RECORDS TO USE -
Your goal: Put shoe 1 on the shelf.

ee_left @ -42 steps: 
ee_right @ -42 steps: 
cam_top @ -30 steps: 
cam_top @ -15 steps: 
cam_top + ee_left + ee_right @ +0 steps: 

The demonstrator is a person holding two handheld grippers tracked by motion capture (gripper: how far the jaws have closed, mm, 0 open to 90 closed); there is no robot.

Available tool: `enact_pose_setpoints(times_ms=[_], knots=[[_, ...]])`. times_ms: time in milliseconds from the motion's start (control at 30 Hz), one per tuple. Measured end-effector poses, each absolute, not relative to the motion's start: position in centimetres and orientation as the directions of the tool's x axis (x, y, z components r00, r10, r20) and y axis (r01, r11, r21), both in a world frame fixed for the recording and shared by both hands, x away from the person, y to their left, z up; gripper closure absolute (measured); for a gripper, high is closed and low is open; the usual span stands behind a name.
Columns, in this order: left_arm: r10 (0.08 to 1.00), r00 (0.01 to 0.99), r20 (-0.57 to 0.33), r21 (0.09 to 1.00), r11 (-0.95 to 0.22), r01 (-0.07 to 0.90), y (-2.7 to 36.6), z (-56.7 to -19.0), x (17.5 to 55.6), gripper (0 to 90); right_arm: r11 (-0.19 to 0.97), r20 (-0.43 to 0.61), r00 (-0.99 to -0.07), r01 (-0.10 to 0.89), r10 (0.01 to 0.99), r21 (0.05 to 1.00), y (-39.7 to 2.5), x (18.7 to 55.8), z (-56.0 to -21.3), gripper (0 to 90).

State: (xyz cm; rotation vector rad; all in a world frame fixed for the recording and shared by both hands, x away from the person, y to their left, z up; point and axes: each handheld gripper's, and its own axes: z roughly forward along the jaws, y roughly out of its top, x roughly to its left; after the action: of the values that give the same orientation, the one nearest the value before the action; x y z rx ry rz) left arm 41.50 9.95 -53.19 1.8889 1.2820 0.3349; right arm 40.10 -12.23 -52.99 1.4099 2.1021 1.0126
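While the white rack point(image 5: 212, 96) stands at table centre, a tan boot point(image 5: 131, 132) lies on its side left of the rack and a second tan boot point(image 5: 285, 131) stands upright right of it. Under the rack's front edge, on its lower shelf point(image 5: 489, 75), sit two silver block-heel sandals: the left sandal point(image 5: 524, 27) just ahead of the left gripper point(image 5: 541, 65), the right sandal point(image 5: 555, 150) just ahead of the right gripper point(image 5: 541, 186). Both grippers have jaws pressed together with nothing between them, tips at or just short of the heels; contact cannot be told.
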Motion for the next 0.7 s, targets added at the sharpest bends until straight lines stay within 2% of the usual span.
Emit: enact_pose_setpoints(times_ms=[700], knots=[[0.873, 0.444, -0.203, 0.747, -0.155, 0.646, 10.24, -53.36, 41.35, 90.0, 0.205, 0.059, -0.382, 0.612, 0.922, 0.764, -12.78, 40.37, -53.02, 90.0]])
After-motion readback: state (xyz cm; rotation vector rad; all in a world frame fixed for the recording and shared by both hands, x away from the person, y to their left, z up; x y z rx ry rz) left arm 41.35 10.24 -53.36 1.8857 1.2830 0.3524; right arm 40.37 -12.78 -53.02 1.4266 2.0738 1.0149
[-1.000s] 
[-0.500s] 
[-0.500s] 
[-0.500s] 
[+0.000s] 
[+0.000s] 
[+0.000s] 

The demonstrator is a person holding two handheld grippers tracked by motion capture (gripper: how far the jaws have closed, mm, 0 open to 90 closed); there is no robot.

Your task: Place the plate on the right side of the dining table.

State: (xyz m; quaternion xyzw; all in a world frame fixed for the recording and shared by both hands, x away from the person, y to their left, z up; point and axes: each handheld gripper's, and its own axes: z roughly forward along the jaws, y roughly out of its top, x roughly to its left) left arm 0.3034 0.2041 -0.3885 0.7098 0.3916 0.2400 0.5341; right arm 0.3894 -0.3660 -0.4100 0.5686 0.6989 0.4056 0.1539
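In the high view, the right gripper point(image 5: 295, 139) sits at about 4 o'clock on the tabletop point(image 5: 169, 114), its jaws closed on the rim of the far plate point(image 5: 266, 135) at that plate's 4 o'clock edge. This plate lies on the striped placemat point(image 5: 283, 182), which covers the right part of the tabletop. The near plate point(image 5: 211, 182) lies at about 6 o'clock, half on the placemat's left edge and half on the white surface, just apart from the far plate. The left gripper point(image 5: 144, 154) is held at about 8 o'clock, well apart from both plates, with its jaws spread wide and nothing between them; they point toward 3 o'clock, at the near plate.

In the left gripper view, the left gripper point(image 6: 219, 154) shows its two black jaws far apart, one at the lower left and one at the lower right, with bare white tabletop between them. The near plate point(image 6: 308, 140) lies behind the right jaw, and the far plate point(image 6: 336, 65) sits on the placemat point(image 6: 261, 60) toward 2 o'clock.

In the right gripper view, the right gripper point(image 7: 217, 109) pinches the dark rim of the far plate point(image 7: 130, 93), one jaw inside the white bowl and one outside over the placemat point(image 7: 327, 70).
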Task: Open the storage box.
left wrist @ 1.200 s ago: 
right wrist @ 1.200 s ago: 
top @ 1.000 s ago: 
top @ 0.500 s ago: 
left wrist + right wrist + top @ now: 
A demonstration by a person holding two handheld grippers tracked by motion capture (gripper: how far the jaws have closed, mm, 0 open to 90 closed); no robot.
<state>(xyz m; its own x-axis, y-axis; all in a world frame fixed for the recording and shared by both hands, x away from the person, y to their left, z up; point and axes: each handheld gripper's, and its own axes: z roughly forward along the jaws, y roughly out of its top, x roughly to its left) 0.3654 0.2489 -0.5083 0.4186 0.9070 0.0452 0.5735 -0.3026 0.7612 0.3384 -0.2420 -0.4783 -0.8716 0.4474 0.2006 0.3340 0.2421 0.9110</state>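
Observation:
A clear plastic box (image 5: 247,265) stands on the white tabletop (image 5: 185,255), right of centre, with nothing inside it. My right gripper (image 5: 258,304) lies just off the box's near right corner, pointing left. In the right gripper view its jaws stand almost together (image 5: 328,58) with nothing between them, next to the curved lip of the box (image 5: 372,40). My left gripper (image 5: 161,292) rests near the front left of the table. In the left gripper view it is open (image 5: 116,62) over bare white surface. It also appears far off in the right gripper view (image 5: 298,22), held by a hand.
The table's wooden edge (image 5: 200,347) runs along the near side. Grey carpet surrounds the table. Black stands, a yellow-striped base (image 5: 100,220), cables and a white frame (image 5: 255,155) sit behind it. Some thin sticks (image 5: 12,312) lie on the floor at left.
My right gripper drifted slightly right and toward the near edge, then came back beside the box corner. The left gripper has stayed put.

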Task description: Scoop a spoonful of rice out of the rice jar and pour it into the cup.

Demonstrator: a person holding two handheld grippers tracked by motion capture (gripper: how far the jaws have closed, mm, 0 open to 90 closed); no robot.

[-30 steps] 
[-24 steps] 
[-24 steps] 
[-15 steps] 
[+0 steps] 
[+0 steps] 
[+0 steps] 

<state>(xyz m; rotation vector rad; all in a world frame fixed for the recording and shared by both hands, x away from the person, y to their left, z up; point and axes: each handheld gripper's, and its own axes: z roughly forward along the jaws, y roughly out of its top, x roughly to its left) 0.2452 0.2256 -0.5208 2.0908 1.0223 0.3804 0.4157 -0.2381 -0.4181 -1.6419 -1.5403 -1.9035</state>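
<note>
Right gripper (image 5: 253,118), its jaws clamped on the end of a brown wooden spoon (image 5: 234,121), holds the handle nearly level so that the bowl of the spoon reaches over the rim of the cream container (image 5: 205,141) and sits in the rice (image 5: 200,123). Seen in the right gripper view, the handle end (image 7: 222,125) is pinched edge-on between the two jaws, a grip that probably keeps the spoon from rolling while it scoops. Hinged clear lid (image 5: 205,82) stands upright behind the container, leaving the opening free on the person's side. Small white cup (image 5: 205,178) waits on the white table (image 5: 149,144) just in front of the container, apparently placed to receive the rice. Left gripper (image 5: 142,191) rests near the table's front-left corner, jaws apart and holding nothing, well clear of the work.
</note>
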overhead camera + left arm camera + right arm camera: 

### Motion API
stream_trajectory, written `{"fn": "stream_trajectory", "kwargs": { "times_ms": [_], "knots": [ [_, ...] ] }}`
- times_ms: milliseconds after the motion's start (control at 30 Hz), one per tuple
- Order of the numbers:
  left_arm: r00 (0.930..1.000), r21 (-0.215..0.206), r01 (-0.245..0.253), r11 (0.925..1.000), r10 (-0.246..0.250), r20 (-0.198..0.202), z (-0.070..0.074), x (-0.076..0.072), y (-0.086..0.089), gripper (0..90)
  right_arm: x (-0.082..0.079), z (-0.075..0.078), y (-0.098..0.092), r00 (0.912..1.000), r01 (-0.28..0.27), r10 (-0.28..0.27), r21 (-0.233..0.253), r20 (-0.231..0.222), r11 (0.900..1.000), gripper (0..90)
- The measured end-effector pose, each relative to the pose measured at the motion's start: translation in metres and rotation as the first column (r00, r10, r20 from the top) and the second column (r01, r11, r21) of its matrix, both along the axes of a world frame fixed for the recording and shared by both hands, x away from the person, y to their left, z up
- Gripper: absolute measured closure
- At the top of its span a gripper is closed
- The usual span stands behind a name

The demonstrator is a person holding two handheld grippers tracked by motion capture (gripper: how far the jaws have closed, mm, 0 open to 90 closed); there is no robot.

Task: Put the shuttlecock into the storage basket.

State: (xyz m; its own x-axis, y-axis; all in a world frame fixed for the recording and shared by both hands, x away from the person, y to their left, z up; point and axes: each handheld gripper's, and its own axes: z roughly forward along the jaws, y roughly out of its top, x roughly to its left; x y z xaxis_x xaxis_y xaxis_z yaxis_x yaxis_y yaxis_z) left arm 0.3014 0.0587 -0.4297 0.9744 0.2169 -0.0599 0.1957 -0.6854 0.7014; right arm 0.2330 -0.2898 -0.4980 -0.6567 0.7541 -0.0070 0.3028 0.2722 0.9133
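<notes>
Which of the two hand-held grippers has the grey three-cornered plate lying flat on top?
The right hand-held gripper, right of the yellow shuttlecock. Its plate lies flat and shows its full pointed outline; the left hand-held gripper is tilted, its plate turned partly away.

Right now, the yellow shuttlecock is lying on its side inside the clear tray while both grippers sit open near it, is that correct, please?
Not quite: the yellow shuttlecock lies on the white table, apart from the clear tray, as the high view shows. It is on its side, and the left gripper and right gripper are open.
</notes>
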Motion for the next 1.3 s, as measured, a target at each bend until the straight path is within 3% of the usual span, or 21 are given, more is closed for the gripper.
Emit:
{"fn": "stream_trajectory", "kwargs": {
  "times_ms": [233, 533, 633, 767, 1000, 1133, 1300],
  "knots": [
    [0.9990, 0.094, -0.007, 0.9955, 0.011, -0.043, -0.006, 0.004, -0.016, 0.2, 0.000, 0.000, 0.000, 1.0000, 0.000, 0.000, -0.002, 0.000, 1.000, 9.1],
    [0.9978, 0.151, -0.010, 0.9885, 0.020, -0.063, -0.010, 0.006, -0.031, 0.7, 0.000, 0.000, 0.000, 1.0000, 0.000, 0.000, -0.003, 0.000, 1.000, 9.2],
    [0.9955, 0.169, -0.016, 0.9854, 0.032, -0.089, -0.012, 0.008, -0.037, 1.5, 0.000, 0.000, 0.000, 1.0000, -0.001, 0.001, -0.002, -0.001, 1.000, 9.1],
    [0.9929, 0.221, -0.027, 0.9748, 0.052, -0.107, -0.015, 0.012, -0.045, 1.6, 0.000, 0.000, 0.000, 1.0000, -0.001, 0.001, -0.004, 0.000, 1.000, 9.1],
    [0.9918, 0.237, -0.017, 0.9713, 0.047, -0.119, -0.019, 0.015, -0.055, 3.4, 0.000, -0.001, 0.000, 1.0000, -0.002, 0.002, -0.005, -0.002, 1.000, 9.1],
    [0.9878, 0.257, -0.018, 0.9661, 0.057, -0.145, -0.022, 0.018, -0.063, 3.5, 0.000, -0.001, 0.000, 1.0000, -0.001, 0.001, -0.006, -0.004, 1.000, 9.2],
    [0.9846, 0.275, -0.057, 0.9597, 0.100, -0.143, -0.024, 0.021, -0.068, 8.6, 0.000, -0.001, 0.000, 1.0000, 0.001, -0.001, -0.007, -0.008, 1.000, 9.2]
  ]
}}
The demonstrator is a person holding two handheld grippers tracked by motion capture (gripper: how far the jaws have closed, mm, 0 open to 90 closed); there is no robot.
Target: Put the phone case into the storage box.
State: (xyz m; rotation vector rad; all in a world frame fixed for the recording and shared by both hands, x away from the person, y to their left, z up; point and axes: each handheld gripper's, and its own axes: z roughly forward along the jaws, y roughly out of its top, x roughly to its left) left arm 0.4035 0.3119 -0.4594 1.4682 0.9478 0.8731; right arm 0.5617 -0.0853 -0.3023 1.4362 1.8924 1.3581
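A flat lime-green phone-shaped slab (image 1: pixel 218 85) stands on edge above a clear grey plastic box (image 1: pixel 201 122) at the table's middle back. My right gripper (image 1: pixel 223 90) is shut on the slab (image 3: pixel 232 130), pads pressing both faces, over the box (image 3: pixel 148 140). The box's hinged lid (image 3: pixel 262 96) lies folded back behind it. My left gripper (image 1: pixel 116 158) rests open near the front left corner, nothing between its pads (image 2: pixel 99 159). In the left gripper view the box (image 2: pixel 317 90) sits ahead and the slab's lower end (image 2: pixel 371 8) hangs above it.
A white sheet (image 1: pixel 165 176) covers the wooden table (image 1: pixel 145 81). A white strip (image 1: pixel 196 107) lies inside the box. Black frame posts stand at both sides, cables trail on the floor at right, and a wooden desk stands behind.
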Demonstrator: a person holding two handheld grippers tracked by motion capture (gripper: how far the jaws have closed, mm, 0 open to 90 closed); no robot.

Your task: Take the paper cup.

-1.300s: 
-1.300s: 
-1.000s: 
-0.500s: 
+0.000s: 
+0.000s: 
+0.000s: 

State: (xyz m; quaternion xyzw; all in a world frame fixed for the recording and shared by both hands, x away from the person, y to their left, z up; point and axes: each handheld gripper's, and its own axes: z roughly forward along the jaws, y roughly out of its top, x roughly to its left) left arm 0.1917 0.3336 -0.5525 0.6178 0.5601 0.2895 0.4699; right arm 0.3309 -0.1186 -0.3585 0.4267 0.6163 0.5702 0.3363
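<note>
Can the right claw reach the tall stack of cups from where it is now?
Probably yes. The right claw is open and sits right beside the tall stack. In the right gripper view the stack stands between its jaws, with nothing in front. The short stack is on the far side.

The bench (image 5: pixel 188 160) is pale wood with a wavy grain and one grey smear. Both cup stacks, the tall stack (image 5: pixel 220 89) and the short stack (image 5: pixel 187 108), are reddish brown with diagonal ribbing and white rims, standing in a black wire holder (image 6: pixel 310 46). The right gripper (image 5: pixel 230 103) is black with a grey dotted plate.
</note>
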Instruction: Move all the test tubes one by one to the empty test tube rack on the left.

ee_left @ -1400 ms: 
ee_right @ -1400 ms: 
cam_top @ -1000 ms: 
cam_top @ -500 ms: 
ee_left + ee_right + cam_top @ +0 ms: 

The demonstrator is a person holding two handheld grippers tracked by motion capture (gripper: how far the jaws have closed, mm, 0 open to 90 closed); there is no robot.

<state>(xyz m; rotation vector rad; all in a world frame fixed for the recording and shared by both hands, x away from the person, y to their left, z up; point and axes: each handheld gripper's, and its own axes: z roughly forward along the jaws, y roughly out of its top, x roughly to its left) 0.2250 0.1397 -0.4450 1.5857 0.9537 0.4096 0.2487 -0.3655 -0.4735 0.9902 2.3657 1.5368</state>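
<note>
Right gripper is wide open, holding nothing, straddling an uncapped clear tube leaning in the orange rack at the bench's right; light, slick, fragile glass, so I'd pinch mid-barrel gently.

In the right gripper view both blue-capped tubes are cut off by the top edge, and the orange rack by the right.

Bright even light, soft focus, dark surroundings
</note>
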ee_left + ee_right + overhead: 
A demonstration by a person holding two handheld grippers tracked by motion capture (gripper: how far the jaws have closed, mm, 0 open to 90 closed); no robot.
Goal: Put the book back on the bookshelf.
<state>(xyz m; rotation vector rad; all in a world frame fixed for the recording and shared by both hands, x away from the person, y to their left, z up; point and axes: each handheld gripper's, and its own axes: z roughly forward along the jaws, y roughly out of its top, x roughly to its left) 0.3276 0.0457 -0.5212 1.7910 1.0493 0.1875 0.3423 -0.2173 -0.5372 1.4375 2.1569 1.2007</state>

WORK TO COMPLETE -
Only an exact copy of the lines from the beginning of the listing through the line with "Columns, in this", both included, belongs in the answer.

EXPECTED ANSWER -
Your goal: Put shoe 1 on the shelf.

ee_left @ -42 steps: 
ee_right @ -42 steps: 
cam_top @ -30 steps: 
cam_top @ -15 steps: 
cam_top + ee_left + ee_right @ +0 steps: 

The demonstrator is a person holding two handheld grippers tracked by motion capture (gripper: how far the jaws have closed, mm, 0 open to 90 closed); there is no robot.

Available tool: `enact_pose_setpoints(times_ms=[_], knots=[[_, ...]])`. times_ms: time in milliseconds from the motion's start (control at 30 Hz), one per tuple. Measured end-effector poses, each absolute, not relative to the motion's start: position in centimetres and orientation as the directions of the tool's x axis (x, y, z components r00, r10, r20) and y axis (r01, r11, r21), both in a world frame fixed for the recording and shared by both hands, x away from the person, y to their left, z up; gripper closure absolute (measured); for a gripper, high is closed and low is open; the usual span stands behind a name.
Columns, in this order: left_arm: r10 (0.08 to 1.00), r00 (0.01 to 0.99), r20 (-0.57 to 0.33), r21 (0.09 to 1.00), r11 (-0.95 to 0.22), r01 (-0.07 to 0.90), y (-2.7 to 36.6), z (-56.7 to -19.0), x (17.5 to 55.6), gripper (0 to 90); right_arm: r11 (-0.19 to 0.97), r20 (-0.43 to 0.61), r00 (-0.99 to -0.07), r01 (-0.10 to 0.89), r10 (0.01 to 0.99), r21 (0.05 to 1.00), y (-39.7 to 2.5), x (18.7 to 55.8), z (-56.0 to -21.3), gripper (0 to 90).

Work on this exercise is now complete.